Your instructions — Find each line below where the word "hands" occurs, and copy it.

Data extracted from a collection

☆ ☆ ☆ ☆ ☆ ☆ ☆

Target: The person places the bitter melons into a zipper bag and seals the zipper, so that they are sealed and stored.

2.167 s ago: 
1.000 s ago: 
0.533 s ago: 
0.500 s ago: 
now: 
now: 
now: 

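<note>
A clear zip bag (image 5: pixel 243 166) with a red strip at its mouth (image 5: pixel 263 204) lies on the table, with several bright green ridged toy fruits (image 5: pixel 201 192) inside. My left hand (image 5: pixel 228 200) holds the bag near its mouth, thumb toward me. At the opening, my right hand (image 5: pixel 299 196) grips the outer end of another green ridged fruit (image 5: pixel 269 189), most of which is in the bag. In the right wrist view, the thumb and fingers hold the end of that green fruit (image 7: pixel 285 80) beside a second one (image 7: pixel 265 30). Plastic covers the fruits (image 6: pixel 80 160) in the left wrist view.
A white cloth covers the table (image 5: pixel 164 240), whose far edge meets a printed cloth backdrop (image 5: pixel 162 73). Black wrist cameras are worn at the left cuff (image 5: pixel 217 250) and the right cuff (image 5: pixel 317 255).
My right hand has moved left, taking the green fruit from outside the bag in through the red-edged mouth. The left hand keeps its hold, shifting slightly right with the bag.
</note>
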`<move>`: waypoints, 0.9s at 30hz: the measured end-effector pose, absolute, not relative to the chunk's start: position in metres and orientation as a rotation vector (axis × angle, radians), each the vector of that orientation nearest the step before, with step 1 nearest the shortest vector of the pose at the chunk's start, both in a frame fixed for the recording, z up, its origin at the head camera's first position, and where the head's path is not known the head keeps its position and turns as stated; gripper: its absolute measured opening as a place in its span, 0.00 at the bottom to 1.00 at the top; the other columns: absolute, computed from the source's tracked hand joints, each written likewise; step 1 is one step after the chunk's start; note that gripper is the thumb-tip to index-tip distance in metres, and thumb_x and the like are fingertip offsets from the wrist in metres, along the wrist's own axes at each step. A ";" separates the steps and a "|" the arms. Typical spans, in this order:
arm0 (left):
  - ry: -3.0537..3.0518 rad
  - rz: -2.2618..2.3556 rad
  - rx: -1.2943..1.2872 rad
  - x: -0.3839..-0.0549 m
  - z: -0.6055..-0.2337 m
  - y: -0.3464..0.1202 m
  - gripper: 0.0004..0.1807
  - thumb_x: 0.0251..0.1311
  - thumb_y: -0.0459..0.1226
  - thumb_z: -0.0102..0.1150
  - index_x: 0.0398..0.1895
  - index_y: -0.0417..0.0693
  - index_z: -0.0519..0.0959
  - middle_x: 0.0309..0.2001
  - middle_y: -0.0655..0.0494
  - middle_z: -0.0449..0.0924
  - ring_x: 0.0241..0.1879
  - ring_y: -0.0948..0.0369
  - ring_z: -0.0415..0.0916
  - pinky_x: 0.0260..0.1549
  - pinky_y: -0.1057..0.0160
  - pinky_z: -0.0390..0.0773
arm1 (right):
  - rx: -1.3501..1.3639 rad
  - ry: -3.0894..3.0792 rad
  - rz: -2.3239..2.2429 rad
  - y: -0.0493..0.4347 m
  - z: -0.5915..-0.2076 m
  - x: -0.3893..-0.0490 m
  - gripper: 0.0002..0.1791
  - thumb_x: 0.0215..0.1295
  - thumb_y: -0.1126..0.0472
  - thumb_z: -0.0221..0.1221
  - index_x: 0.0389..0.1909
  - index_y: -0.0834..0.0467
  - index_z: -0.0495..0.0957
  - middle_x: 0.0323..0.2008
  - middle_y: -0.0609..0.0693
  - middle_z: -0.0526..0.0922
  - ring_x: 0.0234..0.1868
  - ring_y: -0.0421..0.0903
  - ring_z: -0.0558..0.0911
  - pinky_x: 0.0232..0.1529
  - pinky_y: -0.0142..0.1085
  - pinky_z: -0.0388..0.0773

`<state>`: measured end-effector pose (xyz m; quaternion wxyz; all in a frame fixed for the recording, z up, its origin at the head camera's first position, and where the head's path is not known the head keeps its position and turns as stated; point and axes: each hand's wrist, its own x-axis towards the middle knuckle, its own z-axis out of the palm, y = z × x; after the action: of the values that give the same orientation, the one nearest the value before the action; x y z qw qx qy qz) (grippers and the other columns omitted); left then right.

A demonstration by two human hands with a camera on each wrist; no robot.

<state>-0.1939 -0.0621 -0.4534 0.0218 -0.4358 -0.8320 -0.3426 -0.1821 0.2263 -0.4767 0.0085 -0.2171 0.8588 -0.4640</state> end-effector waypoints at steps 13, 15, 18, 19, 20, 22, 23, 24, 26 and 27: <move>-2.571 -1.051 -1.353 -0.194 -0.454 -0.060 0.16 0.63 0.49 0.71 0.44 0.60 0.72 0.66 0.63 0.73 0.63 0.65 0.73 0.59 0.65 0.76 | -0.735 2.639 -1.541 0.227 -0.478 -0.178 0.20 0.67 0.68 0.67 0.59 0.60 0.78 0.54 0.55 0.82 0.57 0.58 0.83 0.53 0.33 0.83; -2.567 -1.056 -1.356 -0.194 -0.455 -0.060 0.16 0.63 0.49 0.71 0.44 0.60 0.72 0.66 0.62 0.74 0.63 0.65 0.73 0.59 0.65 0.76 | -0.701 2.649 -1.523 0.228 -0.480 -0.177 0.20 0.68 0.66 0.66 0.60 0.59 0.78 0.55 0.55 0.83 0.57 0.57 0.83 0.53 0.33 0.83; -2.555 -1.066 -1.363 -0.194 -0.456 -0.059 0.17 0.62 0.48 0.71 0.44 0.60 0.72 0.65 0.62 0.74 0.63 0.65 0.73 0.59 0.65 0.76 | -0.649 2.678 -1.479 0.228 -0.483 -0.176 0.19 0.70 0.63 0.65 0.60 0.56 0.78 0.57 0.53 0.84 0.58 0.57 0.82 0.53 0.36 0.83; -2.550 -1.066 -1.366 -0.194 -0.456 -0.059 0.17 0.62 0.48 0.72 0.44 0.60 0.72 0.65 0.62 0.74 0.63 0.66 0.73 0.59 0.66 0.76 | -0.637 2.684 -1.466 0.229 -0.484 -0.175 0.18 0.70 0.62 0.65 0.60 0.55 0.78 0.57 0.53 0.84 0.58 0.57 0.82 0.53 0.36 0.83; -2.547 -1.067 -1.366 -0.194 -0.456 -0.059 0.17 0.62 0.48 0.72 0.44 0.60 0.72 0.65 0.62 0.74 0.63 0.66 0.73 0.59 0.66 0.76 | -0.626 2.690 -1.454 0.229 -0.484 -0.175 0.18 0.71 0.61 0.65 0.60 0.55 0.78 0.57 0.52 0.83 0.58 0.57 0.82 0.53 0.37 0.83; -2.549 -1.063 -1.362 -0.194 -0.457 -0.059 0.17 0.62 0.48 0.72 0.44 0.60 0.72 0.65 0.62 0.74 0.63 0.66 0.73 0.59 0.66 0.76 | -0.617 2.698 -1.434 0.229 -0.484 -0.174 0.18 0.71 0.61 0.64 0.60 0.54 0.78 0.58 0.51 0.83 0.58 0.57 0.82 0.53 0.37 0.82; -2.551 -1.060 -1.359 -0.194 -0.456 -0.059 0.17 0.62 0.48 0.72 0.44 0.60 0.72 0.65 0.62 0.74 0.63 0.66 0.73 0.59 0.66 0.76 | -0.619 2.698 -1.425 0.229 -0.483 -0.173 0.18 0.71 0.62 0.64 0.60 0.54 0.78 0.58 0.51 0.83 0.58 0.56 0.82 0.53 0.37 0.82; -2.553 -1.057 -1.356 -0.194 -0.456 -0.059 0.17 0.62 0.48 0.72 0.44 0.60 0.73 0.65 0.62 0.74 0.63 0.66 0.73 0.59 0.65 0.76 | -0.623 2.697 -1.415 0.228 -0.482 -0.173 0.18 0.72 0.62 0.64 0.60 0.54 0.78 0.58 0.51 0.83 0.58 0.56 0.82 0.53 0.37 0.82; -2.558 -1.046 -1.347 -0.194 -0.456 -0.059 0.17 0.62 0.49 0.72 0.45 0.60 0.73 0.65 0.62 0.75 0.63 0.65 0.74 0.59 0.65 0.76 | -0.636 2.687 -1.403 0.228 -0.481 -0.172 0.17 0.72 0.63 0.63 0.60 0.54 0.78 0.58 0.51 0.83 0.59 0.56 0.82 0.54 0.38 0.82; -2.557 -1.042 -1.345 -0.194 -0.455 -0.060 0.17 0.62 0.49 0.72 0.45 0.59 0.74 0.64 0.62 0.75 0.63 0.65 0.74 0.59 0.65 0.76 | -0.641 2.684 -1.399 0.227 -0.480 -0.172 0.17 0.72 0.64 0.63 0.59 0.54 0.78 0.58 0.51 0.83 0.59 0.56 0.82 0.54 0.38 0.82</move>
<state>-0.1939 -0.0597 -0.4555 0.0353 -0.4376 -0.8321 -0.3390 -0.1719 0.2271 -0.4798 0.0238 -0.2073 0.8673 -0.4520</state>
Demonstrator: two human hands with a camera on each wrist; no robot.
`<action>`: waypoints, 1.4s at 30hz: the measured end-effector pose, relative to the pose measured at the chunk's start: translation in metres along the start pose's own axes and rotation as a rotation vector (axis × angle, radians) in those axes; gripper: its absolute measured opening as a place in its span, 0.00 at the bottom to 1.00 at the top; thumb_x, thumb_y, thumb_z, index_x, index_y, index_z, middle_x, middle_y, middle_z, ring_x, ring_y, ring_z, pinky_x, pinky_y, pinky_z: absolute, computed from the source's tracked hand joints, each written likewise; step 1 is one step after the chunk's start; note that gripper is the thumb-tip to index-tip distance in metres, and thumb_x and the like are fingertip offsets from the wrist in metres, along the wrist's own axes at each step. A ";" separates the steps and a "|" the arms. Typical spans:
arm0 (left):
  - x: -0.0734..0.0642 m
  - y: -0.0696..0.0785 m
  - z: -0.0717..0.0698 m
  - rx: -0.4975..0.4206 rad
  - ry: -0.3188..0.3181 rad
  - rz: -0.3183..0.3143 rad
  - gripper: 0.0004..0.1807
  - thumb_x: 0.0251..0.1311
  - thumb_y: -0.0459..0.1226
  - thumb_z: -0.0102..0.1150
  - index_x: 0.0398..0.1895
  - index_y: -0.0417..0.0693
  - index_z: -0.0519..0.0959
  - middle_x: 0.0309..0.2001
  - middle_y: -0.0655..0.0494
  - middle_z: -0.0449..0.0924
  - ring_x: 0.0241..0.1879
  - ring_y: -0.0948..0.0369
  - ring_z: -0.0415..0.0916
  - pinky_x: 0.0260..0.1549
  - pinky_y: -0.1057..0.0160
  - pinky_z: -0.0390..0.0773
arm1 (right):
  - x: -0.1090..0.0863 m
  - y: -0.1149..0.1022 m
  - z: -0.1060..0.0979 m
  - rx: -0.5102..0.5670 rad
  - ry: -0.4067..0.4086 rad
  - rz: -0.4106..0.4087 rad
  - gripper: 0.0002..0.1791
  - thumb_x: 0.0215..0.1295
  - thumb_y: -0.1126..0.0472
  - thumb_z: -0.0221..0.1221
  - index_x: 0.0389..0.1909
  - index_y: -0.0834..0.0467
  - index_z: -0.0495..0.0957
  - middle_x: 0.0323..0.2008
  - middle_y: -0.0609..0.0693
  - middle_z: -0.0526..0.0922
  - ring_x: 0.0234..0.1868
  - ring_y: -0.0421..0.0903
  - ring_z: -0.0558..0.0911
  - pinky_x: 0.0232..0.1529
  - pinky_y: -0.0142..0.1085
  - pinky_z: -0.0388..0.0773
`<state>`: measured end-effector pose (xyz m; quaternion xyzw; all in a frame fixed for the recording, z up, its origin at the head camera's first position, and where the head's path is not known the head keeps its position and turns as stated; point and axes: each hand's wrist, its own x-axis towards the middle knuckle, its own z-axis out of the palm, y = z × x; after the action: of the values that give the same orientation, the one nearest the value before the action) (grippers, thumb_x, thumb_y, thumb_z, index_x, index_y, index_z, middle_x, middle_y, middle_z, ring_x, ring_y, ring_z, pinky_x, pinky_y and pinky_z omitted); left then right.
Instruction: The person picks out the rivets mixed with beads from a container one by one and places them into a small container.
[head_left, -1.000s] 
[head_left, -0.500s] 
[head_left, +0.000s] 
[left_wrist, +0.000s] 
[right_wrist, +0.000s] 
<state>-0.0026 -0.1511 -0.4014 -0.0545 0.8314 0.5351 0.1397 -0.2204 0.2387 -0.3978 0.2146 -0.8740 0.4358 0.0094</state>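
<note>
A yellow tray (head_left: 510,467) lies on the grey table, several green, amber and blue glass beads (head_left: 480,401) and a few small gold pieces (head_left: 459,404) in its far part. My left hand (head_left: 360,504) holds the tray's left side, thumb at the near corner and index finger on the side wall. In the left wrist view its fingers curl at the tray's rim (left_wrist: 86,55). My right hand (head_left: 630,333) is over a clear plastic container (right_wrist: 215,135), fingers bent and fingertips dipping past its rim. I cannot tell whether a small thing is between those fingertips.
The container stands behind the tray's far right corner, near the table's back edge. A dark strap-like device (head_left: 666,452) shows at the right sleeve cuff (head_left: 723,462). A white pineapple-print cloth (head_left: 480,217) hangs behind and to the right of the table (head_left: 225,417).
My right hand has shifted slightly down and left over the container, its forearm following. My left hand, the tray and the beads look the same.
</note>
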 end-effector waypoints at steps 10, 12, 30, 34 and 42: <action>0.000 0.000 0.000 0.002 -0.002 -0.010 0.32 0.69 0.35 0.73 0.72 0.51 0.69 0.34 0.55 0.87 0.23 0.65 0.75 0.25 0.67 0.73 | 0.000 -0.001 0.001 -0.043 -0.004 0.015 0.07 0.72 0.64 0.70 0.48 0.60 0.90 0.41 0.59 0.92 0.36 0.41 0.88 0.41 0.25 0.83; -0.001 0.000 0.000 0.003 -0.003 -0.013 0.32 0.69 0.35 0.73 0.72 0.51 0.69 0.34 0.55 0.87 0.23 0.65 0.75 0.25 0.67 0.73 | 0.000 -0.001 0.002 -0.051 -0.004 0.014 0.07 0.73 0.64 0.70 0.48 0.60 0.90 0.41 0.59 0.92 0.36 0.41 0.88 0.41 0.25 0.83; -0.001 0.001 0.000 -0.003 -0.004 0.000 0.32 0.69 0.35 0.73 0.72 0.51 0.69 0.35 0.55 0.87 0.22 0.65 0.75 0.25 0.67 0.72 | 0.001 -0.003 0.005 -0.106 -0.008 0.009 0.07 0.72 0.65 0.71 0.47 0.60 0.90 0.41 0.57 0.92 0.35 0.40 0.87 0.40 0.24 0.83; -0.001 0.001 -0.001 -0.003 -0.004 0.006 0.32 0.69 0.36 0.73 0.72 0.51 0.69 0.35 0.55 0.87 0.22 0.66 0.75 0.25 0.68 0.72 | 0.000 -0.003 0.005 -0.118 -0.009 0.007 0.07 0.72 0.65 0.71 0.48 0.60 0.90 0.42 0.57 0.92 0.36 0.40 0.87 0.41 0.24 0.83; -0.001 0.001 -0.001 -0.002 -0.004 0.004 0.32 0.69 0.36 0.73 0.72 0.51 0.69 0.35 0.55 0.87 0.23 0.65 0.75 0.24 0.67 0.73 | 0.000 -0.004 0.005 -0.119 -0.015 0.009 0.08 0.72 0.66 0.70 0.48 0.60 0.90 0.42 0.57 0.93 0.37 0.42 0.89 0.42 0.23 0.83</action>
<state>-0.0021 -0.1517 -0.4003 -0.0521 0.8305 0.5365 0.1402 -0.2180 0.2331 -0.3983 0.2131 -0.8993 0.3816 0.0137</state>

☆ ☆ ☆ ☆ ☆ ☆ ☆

Answer to this task —
A demonstration by two human hands with a camera on each wrist; no robot.
Demonstrator: two human hands with a camera on each wrist; no robot.

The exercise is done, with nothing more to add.